Het gevoel van ‘alles aankunnen’, ‘het onder controle hebben’ en ‘goed in je vel zitten’ kent iedereen. Met gemak verzetten we twee keer zoveel werk. Wat bepaalt nu de momenten van optimale motivatie?
Motivatie stuurt gedrag. Iemand doet iets omdat hij of zij het gevoel heeft er iets positiefs aan over te houden. Dit positieve gevoel kan ontstaan door prikkels van buiten (extrinsiek) of van binnen (intrinsiek). Bij extrinsieke motivatie komen medewerkers in beweging omdat ze door iets buiten henzelf worden aangezet. De bron van het handelen ligt buiten henzelf. Dit is bijvoorbeeld het salaris, een bonus, vakantiereisje of status.
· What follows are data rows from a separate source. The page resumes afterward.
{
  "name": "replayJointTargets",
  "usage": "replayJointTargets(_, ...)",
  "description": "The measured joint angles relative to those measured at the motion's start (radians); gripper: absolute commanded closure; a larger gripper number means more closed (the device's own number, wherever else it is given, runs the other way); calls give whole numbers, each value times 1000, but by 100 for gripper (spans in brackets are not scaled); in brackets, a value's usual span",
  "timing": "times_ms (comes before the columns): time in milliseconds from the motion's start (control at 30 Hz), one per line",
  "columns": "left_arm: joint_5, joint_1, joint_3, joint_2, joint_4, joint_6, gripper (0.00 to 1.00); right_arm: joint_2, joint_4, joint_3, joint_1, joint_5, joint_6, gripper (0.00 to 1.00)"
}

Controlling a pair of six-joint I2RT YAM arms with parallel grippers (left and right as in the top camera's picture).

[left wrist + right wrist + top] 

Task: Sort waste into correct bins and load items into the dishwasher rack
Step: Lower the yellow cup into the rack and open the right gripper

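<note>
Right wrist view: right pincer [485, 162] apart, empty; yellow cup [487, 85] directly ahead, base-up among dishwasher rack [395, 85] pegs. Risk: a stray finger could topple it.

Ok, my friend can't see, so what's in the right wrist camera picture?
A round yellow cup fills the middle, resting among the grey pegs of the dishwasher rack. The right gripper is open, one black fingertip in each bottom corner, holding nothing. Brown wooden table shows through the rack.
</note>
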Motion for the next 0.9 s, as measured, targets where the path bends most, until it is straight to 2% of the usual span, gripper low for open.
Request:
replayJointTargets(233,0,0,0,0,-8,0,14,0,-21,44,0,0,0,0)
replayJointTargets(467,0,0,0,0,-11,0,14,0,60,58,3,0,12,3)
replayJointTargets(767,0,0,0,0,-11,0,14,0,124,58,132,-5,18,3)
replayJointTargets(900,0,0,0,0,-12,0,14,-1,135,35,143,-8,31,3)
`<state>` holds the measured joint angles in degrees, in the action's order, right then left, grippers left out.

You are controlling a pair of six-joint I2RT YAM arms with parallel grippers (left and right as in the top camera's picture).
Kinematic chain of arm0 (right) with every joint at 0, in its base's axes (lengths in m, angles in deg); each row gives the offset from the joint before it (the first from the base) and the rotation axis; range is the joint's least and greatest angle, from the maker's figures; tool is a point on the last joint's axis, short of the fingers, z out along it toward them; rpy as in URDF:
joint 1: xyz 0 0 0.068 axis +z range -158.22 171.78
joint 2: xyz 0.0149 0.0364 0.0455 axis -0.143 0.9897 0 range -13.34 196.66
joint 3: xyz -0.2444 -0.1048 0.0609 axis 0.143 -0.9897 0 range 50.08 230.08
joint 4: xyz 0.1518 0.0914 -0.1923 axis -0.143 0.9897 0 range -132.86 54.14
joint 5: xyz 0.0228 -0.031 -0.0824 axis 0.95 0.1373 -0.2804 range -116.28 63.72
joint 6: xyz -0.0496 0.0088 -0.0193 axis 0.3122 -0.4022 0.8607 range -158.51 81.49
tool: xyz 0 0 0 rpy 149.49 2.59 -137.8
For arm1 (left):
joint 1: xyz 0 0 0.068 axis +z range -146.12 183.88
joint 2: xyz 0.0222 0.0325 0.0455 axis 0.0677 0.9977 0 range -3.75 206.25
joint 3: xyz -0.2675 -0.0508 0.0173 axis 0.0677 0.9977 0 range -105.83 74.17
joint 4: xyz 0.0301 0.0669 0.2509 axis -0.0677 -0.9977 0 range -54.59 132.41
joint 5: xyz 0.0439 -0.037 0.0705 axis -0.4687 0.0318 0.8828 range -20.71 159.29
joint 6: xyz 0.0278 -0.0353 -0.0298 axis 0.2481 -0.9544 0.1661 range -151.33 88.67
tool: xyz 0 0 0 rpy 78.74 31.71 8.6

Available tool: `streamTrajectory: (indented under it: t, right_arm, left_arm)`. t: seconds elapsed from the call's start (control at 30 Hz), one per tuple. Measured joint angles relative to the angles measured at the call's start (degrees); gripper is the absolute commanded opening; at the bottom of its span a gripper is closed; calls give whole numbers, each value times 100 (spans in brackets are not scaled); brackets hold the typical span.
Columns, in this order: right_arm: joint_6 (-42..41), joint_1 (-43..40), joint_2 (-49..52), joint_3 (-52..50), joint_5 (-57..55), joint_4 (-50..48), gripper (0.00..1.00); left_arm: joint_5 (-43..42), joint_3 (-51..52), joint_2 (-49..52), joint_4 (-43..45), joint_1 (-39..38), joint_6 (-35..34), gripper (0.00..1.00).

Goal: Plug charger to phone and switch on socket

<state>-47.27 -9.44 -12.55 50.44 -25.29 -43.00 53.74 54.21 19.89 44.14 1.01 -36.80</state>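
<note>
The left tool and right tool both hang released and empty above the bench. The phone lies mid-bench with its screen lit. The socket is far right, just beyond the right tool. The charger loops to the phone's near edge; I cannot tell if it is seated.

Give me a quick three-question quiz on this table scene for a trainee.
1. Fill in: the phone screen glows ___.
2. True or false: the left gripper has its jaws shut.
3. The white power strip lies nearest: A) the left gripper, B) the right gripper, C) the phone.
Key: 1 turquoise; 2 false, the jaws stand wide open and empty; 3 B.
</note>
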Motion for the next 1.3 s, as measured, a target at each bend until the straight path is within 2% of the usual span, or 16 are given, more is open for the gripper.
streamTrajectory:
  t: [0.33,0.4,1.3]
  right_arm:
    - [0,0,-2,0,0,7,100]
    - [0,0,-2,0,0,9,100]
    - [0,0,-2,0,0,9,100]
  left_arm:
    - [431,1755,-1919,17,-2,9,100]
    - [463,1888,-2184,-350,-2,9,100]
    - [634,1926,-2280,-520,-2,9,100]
Bij intrinsieke motivatie werken mensen vanuit zichzelf. Ze handelen zonder tussenkomst van andere personen of factoren Deze mensen worden gemotiveerd door de aard van hun werk; de inhoud, het zelfstandig kunnen werken of het hebben van verantwoordelijkheden.
In algemene zin geldt hoe meer mensen zichzelf kunnen ontplooien in hun werk, hoe groter de motivatie. Uit onderzoek is gebleken dat gemotiveerde medewerkers zich sterker betrokken en verbonden voelen met het werk waardoor zij beter presteren.
Doen waar je goed in bent en de beloning/waardering krijgen die je wenst, geeft medewerkers het gevoel van ‘alles aankunnen’, ‘het onder controle hebben’ en ‘goed in je vel zitten’. Een vitale medewerker is een gemotiveerde medewerker. In hoge mate gemotiveerd zijn vormt één van onze drie voorwaarden voor vitaliteit.